Nesta segunda-feira (2), a partir das 19h, o Tribunal Superior Eleitoral (TSE) se reúne para chancelar o conjunto de resoluções que guiará as eleições de 2026. A pauta abrange desde o registro de candidatos a cargos públicos até os ilícitos de campanha, com foco total nas diretrizes para a propaganda digital — o tópico mais aguardado pelos atores políticos.
O texto final é fruto de um processo iniciado em janeiro, que contou com a análise de mais de 1.400 contribuições vindas da sociedade, do Ministério Público (MP) e de diversas entidades. Embora ajustes finos possam ocorrer no plenário, a espinha dorsal das minutas apresentadas deve prevalecer.
A despeito da evolução tecnológica, o Tribunal optou pela prudência. Mesmo após os monitoramentos de riscos iniciados em 2025 sob o comando de Cármen Lúcia, as regras para a IA seguirão o padrão estabelecido em 2024.
O que fica: Estão mantidos o veto aos "deepfakes" e o controle rigoroso sobre a automação (robôs) em peças publicitárias.
O que ficou de fora: Propostas mais severas, como a multa de R$ 30 mil sugerida pelo Ministério Público (MP) para desinformação sintética e exigências de relatórios de transparência auditáveis pelas "big techs", não foram incorporadas nesta atualização.
O enfrentamento às notícias falsas ganhou um novo contorno jurídico. Alinhado ao entendimento do Superior Tribunal Federal (STF) de 2025, o TSE agora exige uma postura proativa das plataformas:
Remoção Imediata: Conteúdos que coloquem em xeque a integridade das urnas ou incitem movimentos antidemocráticos devem ser retirados pelas empresas sem a necessidade de uma ordem judicial.
Sanções: A omissão diante desses conteúdos poderá acarretar a responsabilização direta das redes sociais.
A regulação da "pré-campanha" traz maior transparência e abre margem para o embate político:
Transparência: Todo anúncio pago deve identificar claramente quem financia a peça.

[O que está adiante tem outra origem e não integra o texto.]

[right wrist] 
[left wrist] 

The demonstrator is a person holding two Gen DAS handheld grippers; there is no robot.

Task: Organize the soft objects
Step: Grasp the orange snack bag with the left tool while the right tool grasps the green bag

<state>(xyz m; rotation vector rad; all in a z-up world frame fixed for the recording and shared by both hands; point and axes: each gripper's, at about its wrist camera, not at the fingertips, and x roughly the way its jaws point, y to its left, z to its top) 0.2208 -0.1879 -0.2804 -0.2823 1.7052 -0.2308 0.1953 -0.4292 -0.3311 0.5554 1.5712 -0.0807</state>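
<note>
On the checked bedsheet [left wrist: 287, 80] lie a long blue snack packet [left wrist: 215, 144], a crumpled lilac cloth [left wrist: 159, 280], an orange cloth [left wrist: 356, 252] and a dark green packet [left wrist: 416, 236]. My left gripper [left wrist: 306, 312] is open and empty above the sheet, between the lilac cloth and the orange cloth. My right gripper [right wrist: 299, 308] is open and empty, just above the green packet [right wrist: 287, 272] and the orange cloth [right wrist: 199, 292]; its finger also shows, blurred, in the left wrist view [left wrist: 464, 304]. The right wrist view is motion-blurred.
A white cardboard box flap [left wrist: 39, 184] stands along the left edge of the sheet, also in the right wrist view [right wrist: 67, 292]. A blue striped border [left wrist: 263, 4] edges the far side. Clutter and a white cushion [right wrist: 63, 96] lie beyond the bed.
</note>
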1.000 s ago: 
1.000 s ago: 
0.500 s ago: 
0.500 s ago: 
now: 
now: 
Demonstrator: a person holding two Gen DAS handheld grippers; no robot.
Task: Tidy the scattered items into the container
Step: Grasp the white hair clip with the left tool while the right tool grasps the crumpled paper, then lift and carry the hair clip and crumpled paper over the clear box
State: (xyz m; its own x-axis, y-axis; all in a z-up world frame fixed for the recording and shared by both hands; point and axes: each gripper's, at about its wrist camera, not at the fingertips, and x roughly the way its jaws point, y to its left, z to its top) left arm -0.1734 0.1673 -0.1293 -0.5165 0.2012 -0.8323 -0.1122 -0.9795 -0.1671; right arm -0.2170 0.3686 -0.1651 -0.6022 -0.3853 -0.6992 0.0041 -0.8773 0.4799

Crítica Permitida: O texto permite o patrocínio de conteúdos críticos à gestão federal. O PT chegou a contestar o ponto, alegando que isso poderia desequilibrar o jogo contra o presidente Lula, mas a tendência é de manutenção da norma.
Para evitar censura indevida, a exclusão de contas nas redes sociais será medida de exceção. Magistrados deverão se basear em precedentes da Corte, e a derrubada total só ocorrerá em casos de perfis fakes ou envolvimento comprovado em crimes.
Houve uma alteração importante em relação ao uso do Fundo Eleitoral. Inicialmente, o TSE considerou permitir que gastos com segurança para candidatas (combate à violência política) fossem abatidos da cota obrigatória de 30% para mulheres.
Contudo, após alertas de que isso poderia ser usado como manobra contábil para esvaziar o investimento real em campanhas femininas, a Corte retirou essa previsão. O gasto continua sendo lícito, mas não conta mais para o preenchimento do percentual mínimo obrigatório.